Этого я не представляла. Ну… может быть, самую малость. На том безобидном уровне, из которого ничто и никогда не должно проистекать или повлечь за собой нечто обязывающее.
– Бред! – остановила я себя, не желая кривить душой. – Полнейший бред! Признайся наконец, что ты хочешь этого молодого человека, как никого и никогда не желала!
И вот стоило мне произнести это вслух, как ход моих мыслей упорядочился и я пришла к неожиданному заключению: кажется, я влюбилась.
Влюбилась осознанно, серьезно и, как мне тогда казалось, на всю жизнь. А поскольку интерес к моей персоне у Незнамова все же присутствовал (если верить словам все той же Лидии), то пытаться задушить в себе столь неожиданно вспыхнувшее чувство я поостереглась.
«Пусть будет так, – решила я с каким-то непонятным трепетным душевным беспокойством, от которого мне вдруг захотелось загорлопанить во всю силу легких. – Пусть это все же свершится! Время покажет…»
Как оказалось впоследствии, временем Незнамов очень дорожил и тратить попусту его не собирался, о чем мне прямо и заявил уже при третьей нашей встрече.
Проходила она, как и две предыдущие, при огромном скоплении народа, то бишь в директорском кабинете их славного предприятия под названием «Керамика». И встреча эта именовалась не как-нибудь, а совещанием по решению вопросов, касающихся спонсорской поддержки нашему реабилитационному центру. Мы, как и в первых двух случаях, сидели с ним рядом. И фразы, которыми нам удавалось обмениваться, сводились к тому, чтобы благодарить друг друга за оказанную любезность, например:
– Ах, мой карандаш, кажется, закатился под стол!
– Возьмите мой, пожалуйста.
– Спасибо.
– Пожалуйста…
Или:
– Что он только что сказал?
– Кажется, что-то о срыве плана мая месяца…
– Все понятно…
– Более чем… Времени жаль… Очень жаль времени. Нельзя его расходовать так бездумно!..
Вот, пожалуй, и все общение, которым подпитывались мои эмоции на протяжении двух с половиной недель.
Долгими майскими ночами, лежа без сна в собственной постели и задыхаясь от головокружительного запаха сирени, что буйно цвела под окнами, я прокрутила в уме каждое слово, каждую полуфразу, каждый кивок и поворот головы, пытаясь выудить из этого нечто такое, что способно было пролить свет на его чувства по отношению ко мне. Но, увы, безрезультатно.

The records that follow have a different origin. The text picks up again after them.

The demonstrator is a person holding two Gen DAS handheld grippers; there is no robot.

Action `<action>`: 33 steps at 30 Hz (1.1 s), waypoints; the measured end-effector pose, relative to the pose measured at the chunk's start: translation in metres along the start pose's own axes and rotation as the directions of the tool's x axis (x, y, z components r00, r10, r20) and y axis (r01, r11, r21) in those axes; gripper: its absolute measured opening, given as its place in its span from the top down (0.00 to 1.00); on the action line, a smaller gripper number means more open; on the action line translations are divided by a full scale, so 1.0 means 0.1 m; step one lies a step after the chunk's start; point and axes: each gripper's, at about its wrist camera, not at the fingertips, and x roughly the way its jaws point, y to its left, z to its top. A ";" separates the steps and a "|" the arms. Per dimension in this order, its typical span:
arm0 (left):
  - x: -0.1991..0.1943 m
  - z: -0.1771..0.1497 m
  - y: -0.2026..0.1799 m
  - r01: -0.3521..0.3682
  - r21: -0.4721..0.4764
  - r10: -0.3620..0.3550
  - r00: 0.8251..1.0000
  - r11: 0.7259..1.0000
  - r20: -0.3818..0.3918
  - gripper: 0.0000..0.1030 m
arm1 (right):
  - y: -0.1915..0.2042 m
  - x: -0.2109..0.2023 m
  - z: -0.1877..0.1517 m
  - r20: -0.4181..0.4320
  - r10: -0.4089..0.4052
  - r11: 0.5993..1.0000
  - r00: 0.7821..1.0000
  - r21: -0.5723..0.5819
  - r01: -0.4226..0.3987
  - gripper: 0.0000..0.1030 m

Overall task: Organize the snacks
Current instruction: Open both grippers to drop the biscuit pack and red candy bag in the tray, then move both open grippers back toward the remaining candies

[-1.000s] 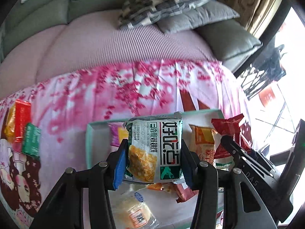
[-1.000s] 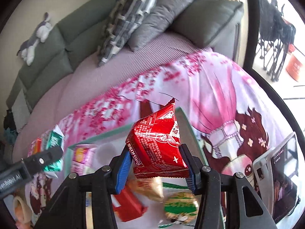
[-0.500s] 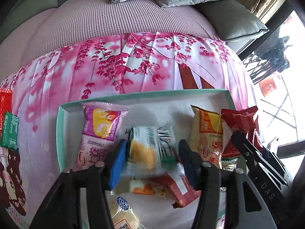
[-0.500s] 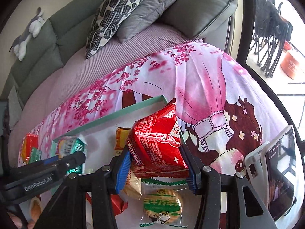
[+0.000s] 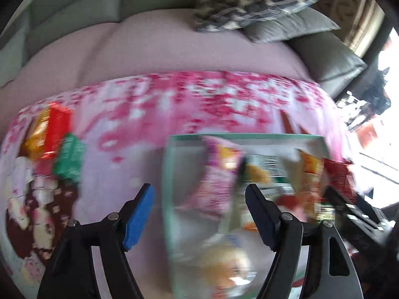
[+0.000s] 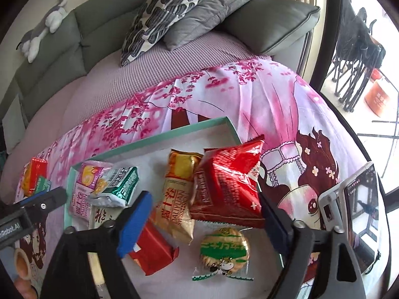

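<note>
Between the right gripper's (image 6: 203,220) just-opened, empty jaws, the red snack packet (image 6: 225,186) lies released against the teal tray's (image 6: 159,138) right rim, while the left gripper (image 5: 199,214), likewise just opened and empty, hovers at the left rim: light, puffy, crinkly and probably slippery, best pinched across its middle.

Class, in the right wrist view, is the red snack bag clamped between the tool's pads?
No: the red snack bag lies in the tray, pads apart.

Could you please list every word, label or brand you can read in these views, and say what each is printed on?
"DALINTIAN SWISS...", partly legible, on the gold snack packet.
"...Robot.AI", start cut off, on the left gripper body.
Chinese characters on the green-and-white packet and round biscuit pack: not surely readable.
White print on the red packet: too small.
Left wrist view: all blurred.
</note>
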 end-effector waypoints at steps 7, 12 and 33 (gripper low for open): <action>-0.09 -0.02 0.67 -0.087 -0.076 0.091 0.994 0.993 0.059 0.18 | 0.23 -0.12 -0.03 0.071 -0.030 1.000 0.997 -0.003 0.030 0.00; -0.14 0.03 1.04 -0.097 -0.103 0.108 0.988 0.990 0.110 0.18 | 0.48 -0.24 0.02 0.136 -0.038 0.999 0.990 0.017 0.036 0.00; -0.02 0.38 2.30 -0.105 -0.232 0.156 0.963 0.967 0.218 0.18 | 2.50 0.14 0.26 0.217 0.120 0.986 0.969 -0.141 -0.091 0.00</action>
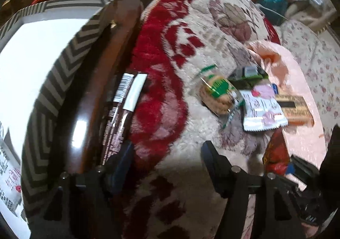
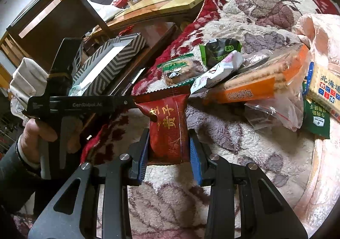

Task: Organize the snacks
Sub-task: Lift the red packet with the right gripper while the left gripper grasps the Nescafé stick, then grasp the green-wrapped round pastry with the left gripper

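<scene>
My right gripper is shut on a dark red snack packet with gold characters, held above the blanket. It also shows at the right of the left wrist view. My left gripper is open and empty over the red and cream blanket; it appears as a black tool in the right wrist view. A brown snack bar lies by the left finger against the wooden edge. A zigzag-patterned box with a white inside stands left. A green cookie pack and a white-pink packet lie ahead.
A pile of snacks sits on the blanket: a dark green packet, an orange biscuit pack, a clear bag, a cracker pack. A wooden table and chair stand behind. A pink cloth lies at right.
</scene>
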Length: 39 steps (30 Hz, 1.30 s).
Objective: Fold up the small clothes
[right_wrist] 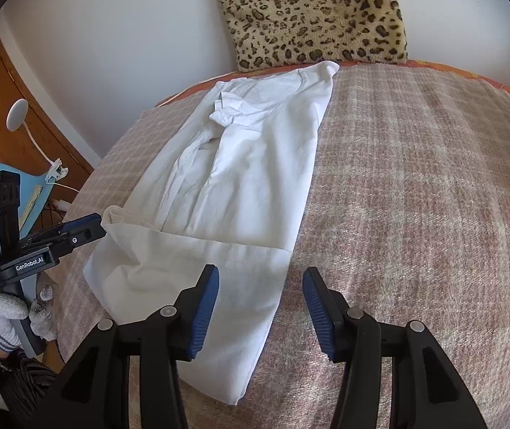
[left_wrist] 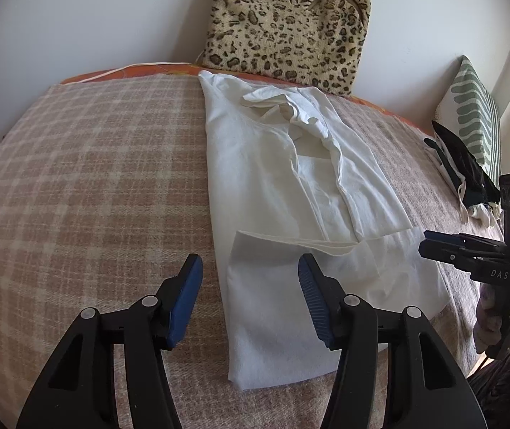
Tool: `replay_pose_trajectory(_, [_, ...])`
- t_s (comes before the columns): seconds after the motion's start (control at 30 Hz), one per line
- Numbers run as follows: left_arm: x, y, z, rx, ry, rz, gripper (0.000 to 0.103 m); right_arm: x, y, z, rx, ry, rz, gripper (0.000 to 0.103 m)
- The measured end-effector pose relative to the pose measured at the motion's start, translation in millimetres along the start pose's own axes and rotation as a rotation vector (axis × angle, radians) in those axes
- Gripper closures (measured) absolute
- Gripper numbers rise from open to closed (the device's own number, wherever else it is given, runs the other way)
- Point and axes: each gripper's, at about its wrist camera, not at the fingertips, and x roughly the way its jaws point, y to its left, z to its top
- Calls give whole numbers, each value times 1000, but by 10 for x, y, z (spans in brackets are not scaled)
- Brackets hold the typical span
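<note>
The left gripper [left_wrist: 249, 298] hangs with its jaws spread wide and nothing between them, just above the plaid blanket [left_wrist: 87, 178]. Its right-hand blue pad [left_wrist: 314, 304] sits over the near left part of the white garment [left_wrist: 290, 186], while the other pad is over bare blanket at about 9 o'clock of that cloth edge. From this claw the garment runs away toward 12 o'clock as a long narrow strip, its sides folded inward and its near end turned back in a flap.

The right gripper [right_wrist: 260, 307] is likewise released, jaws apart and gripping nothing. Its left-hand pad [right_wrist: 205, 307] lies over the near right edge of the garment [right_wrist: 248, 164]; the rest of the cloth stretches toward 11 o'clock.

At the far end, at 12 o'clock, a leopard-print cushion [left_wrist: 287, 25] leans on the wall. At 2 o'clock of the left gripper a green-patterned pillow [left_wrist: 476, 118] stands beside a dark cloth [left_wrist: 466, 168].
</note>
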Motion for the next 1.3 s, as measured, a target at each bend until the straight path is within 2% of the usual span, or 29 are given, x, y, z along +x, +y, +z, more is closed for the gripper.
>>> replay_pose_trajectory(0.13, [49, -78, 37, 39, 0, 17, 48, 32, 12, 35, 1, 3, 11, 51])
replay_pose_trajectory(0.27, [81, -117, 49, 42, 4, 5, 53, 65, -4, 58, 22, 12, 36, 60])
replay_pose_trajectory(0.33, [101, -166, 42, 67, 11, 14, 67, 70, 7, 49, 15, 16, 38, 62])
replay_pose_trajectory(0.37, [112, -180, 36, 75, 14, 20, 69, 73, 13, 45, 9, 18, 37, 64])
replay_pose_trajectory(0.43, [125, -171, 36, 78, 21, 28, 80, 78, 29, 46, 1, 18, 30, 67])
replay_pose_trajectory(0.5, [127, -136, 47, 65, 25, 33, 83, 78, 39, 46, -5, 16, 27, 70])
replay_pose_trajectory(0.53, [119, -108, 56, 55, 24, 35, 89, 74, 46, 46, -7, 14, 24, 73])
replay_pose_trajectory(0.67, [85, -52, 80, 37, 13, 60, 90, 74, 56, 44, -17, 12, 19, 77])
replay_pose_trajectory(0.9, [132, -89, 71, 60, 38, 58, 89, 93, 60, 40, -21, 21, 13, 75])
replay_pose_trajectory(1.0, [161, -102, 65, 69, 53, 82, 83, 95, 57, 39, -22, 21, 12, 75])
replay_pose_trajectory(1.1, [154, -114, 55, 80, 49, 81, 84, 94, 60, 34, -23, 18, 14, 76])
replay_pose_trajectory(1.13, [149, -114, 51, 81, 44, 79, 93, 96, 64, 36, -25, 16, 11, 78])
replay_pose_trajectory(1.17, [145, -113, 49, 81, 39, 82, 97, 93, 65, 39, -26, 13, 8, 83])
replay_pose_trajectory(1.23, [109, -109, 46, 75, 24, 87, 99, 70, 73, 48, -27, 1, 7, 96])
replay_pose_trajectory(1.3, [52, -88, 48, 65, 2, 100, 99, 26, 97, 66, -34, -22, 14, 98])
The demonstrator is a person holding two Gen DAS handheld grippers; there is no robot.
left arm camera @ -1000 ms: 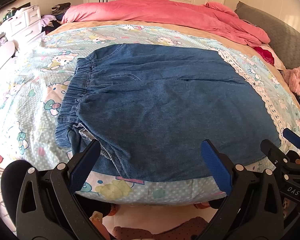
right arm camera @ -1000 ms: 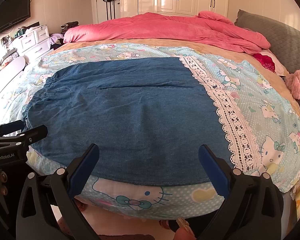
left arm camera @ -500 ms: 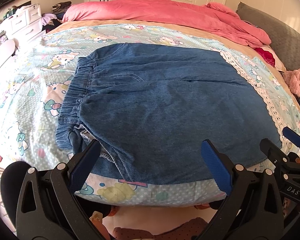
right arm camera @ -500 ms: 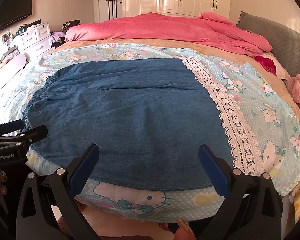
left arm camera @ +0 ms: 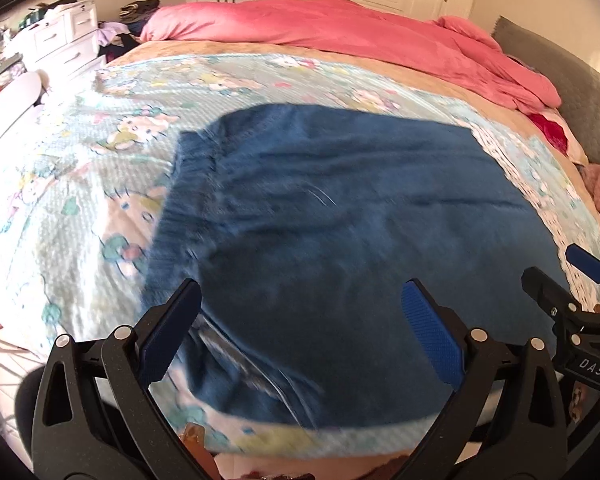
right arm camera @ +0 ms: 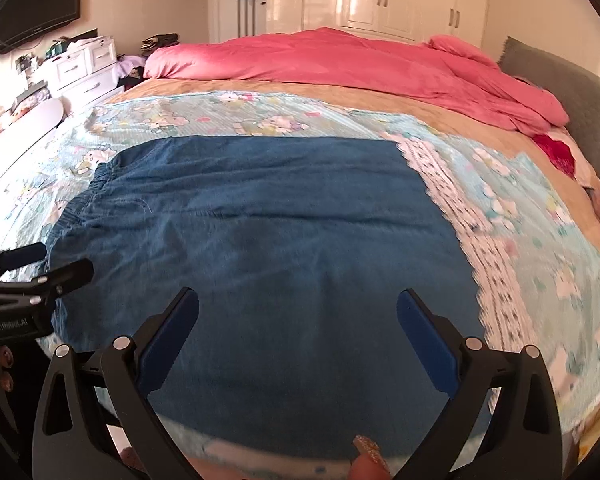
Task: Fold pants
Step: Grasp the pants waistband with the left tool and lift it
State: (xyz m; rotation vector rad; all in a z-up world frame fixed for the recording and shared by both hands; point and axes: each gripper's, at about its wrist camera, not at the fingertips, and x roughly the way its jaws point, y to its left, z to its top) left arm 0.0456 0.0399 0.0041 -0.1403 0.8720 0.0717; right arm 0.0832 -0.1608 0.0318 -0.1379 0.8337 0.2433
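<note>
Blue denim pants point(left arm camera: 340, 232) lie flat on the bed, folded into a wide rectangle, with the gathered elastic waistband point(left arm camera: 184, 200) at the left. They also show in the right wrist view point(right arm camera: 260, 248). My left gripper point(left arm camera: 300, 320) is open and empty, over the pants' near left part. My right gripper point(right arm camera: 298, 324) is open and empty, over the near middle of the pants. Each gripper shows at the edge of the other's view: the right gripper point(left arm camera: 572, 280) and the left gripper point(right arm camera: 40, 264).
The pants rest on a cartoon-print sheet point(right arm camera: 540, 264) with a white lace strip point(right arm camera: 480, 248). A pink duvet point(right arm camera: 340, 60) lies piled at the far side. A grey headboard point(right arm camera: 572, 92) is at the right, white drawers point(right arm camera: 80, 68) at the left.
Both grippers have moved forward over the near edge of the pants and tilted up slightly. The left view is now motion-blurred. Both stay open and empty.
</note>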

Ровен, корректен и беспристрастен, как, впрочем, и со всеми остальными.
Я начала страдать. Потом злиться. Причем злилась на всех сразу. Перво-наперво на саму себя, за то, что с дури великой напридумывала себе невесть что. Потом на Лидку, которая, не разобравшись как следует в ситуации, раздразнила меня и сумела подарить надежду, наверняка лишь затем, чтобы поразвлечься развивающейся на ее глазах интрижкой. Ну потом, конечно, и на виновника моих страданий – на Семена, который даже ни разу не попытался поговорить со мной с глазу на глаз.
– Не пойду я на твое дурацкое совещание! – окрысилась я в тот памятный день на Лидию, позвонившую в неурочное полуденное время, чтобы пригласить меня на очередное бессмысленное заседание.
– Почему? – отреагировала она (к чести ее будь сказано) на мою грубость совершенно без эмоций, даже, пожалуй, ласково. – Проблемы?
– Да, со временем, – не моргнув глазом, солгала я. – Пошлю кого-нибудь другого. Слушать нытье твоего директора по поводу нехватки «средствов» может и моя секретарша.
– Ладно тебе, Витуля, – хохотнула Лидия в трубку опять-таки беззлобно. – Думаю, сегодня насчет «средствов», как ты изволила выразиться…
– Это не я, милая моя, а ваш шеф так изволит выражаться! – перебила я ее, все еще находясь в состоянии легкого эмоционального возбуждения. – Так что там?
– По-моему, они с нашим отделом маркетинга изыскали возможность спонсорской помощи твоим питомцам. – Лидка пропустила мимо ушей мое злобное фырканье по поводу «питомцев» и продолжила: – Правда, не безвозмездно. Им придется отработать в нашем подсобном хозяйстве месяц-другой…
Слушать мою ненормативную лексику по поводу условий Лидия не пожелала. Коротко простилась, напоследок уточнив время совещания.
Я, конечно же, пришла. Пришла раньше времени, и до начала совещания бедному их шефу пришлось выслушать мою гневную речь с вкраплениями некоторых непечатных выражений и наконец-то согласиться на условия, диктуемые мною.
Из его кабинета я вывалилась в приемную с горящими очами, лихорадочным румянцем во всю щеку и судорожно вздымающейся грудью.
– Ну ты, блин, вообще! – протянула секретарша Оленька, пододвигая мне запотевший бокал с минералкой. – Такого в мою бытность еще не было! Ты его просто задушила эмоциями!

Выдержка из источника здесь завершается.